▶ _Problem details_: Which lines run from the line with "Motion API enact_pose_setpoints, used" through the line with "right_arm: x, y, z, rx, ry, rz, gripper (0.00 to" in the entries below? Print them exactly, both ends included, and nothing more.

▶ _Data for the task_:
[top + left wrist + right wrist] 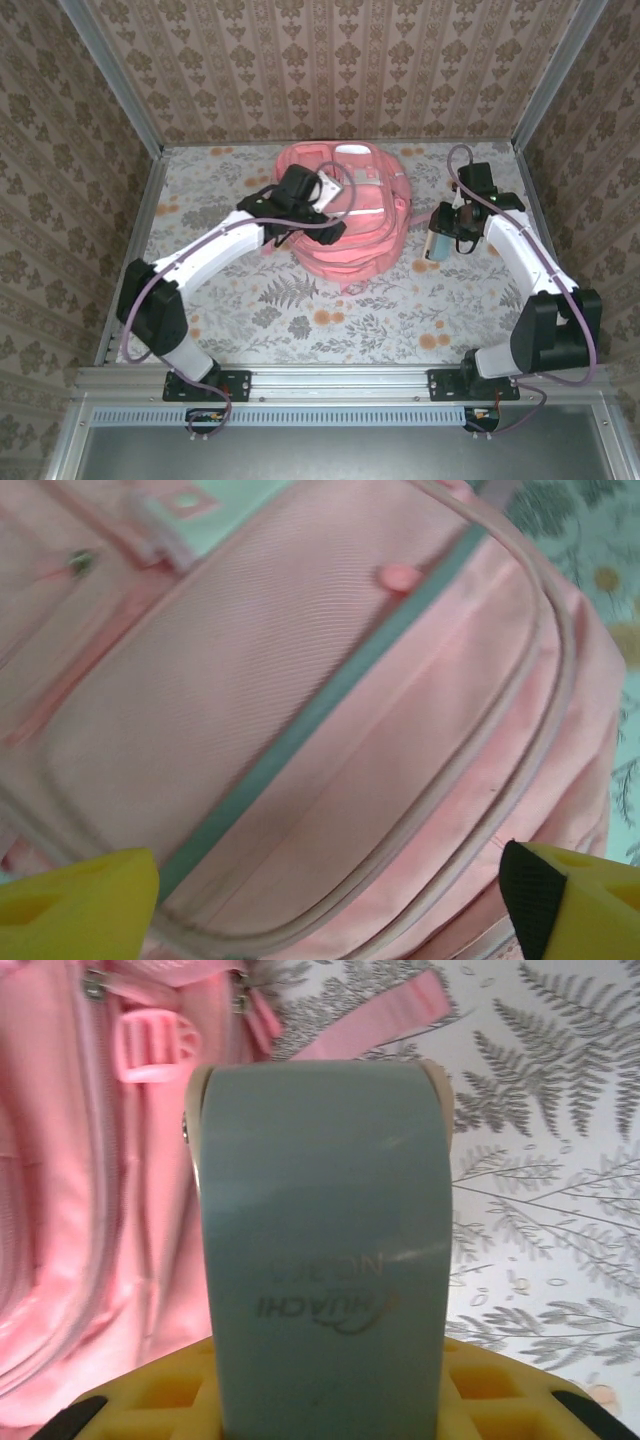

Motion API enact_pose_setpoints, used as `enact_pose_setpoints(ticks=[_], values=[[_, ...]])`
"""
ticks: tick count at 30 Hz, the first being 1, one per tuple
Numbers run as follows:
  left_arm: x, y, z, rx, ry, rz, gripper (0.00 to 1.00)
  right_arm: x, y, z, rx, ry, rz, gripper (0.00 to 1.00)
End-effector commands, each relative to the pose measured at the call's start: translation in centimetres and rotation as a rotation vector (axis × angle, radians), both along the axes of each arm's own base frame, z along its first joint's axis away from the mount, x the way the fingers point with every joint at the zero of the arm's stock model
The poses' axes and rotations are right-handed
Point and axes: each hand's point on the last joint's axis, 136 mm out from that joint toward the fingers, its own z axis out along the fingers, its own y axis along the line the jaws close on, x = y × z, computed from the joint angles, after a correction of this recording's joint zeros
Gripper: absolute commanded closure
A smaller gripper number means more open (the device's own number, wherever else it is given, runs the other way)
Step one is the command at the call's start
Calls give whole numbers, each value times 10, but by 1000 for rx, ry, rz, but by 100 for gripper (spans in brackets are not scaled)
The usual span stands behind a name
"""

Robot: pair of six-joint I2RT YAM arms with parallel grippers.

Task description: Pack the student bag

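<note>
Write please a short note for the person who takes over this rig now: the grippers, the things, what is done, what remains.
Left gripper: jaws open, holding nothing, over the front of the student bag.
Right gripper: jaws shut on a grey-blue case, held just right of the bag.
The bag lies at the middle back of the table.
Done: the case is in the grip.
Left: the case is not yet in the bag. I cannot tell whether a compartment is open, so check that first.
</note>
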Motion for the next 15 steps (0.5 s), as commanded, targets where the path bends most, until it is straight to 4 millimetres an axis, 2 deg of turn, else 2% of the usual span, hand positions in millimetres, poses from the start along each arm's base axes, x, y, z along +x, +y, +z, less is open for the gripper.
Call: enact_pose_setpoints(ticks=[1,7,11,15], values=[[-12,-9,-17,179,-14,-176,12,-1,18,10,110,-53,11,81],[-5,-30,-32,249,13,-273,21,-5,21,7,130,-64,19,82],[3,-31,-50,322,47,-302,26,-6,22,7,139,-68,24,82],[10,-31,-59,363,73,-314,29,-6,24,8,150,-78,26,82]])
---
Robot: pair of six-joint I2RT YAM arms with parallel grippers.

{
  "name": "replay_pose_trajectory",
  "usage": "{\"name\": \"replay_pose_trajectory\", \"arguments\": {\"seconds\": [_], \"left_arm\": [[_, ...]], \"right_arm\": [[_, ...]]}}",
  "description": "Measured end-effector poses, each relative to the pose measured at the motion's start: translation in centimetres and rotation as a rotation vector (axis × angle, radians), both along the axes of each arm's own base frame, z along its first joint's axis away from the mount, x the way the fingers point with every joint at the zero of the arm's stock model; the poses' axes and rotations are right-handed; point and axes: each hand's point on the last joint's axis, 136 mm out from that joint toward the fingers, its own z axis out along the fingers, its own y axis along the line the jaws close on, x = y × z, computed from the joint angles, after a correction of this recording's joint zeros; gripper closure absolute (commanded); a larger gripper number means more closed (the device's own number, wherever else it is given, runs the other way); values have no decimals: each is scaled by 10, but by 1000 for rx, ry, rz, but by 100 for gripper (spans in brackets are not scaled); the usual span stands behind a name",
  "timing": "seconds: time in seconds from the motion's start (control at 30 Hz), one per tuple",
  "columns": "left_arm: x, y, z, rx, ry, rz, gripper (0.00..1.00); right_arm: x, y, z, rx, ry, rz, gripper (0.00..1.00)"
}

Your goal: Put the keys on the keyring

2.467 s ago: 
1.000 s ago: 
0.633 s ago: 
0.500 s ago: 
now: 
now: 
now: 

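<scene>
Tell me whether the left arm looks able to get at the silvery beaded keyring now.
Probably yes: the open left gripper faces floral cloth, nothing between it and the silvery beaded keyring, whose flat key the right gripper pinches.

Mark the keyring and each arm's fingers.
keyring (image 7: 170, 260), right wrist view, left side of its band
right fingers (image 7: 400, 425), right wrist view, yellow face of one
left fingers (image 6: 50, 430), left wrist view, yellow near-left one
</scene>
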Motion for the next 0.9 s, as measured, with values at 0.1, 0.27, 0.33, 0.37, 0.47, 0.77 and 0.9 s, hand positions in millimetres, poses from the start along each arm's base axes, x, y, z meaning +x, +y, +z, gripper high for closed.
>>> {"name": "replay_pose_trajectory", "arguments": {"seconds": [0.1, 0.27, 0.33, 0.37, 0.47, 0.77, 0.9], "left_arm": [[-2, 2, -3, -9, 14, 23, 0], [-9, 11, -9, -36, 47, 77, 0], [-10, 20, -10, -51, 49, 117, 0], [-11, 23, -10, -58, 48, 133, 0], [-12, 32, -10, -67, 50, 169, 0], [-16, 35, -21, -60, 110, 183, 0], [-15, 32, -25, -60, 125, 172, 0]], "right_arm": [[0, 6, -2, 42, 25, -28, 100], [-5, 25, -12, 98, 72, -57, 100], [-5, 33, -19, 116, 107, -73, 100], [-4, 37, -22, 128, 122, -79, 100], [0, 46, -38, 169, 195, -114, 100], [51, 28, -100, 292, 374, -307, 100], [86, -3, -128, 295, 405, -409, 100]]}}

▶ _Result_:
Motion API enact_pose_setpoints, used as `enact_pose_setpoints(ticks=[_], values=[[_, ...]])`
"""
ticks: tick count at 30 Hz, the first being 1, one per tuple
Numbers run as follows:
  left_arm: x, y, z, rx, ry, rz, gripper (0.00 to 1.00)
  right_arm: x, y, z, rx, ry, rz, gripper (0.00 to 1.00)

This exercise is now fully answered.